Berbasis artinya menjadikan sesuatu sebagai pijakan dalam berpikir. Hal ini yang membentuk gaya hidup dan yang mendasari atau melandasi seseorang melakukan segala tindakan. Dengan demikian, betapa pentingnya memiliki basis berpikir, karena ini menentukan kualitas hidup seseorang di hadapan Allah dan menentukan kekekalannya. Ada dua basis berpikir: yang pertama, basis berpikir pada kehidupan di dunia hari ini. Dan hampir semua orang berbasis pikir ini. Kedua, basis berpikir pada kehidupan yang akan datang, di Langit baru bumi baru. Bagi kita orang percaya atau umat pilihan, kita harus menentukan salah satu. Tidak boleh berpijak pada dua-duanya, harus salah satu. Sebab kita adalah orang-orang yang diproyeksikan untuk dimuliakan bersama dengan Tuhan Yesus, sebagai anak-anak Allah yang memerintah bersama-sama dengan Tuhan Yesus. Maka kita harus berbasis pikir seperti Yesus. 

Ketika Yesus dibawa oleh Iblis ke atas gunung dan kepada-Nya ditunjukkan kemuliaan atau keindahan dunia, disanalah Yesus dibujuk untuk memiliki basis berpikir yang pertama yaitu dunia ini, hari ini dan di bumi ini. Namun Yesus menolaknya dan lebih memilih basis yang kedua, yang dibahasakan dengan menyembah Tuhan Allah dan hanya berbakti kepada-Nya. Yesus memilih dunia yang akan datang yaitu Kerajaan Bapa yang di mana diri-Nya akan menjadi Raja dalam ketertundukan kepada Bapa. Yesus sendiri menjadi Tuhan dan penguasa bagi kemuliaan Bapa, bukan untuk kemuliaan diri-Nya sendiri.

 

Dunia di mana penghuninya tidak hidup dalam ketertundukan mutlak kepada Allah, itu bukan surga. Surga sendiri sebenarnya memiliki dua pengertian; pertama, lokasi dan sarananya. Kedua, menunjuk pada suasana atau atmosfer di mana ada ketertundukan mutlak dalam pemerintahan Allah. Jadi, seandainya manusia tidak jatuh dalam dosa, bumi ini adalah lokasi dan sarana yang sempurna, seperti yang Allah katakan sungguh amat baik. Akan tetapi, karena tidak ada ketertundukan dan memberontaknya manusia, sehingga bumi tidak menjadi surga. Nanti di Langit baru bumi baru, ada lokasi dan sarana yang kita pahami sama seperti bumi ini namun dalam pemerintahan Allah sepenuhnya. Jadi disana pasti tidak bercacat. Sebab dunia kita ini adalah dunia yang dihuni oleh pemberontak sehingga kesempurnaan menjadi tidak lagi sempurna.

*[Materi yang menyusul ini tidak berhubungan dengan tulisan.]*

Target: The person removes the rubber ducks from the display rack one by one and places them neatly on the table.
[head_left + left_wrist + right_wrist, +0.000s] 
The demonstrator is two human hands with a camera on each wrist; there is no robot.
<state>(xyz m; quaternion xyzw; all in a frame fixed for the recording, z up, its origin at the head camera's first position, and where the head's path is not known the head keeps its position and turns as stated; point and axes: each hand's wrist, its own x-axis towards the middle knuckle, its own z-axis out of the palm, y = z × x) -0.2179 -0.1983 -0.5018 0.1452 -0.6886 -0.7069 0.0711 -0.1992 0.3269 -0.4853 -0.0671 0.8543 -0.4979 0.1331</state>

Kalimat doa, “Datanglah Kerajaan-Mu,” itu bukan dalam arti lokasi dan sarana, melainkan dalam arti yang kedua, yaitu pemerintahan Allah kita hadirkan dalam hidup kita. Artinya kita hidup dalam ketertundukan kepada Allah sebagai kepala pemerintahan. Keindahan ciptaan Allah yang sempurna itu telah menjadi rusak karena pemerintahan Allah tidak diselenggarakan. Tetapi, nanti di Langit baru bumi baru yang dalam suasana pemerintahan Allah, akan berlangsung keindahan dunia yang sempurna. Inilah pilihan kita. Untuk itu, kita tidak boleh berjejak pada dua basis, tetapi harus memilih salah satu. Apakah berpikir dalam basis dunia kita hari ini di bumi, atau basis di dunia yang akan datang, di Langit baru bumi baru? Di sana kita menjadi anak-anak Allah yang tinggal di Kerajaan, di mana setiap insan hidup dalam ketertundukan kepada Allah. Inilah rencana kekal Allah. 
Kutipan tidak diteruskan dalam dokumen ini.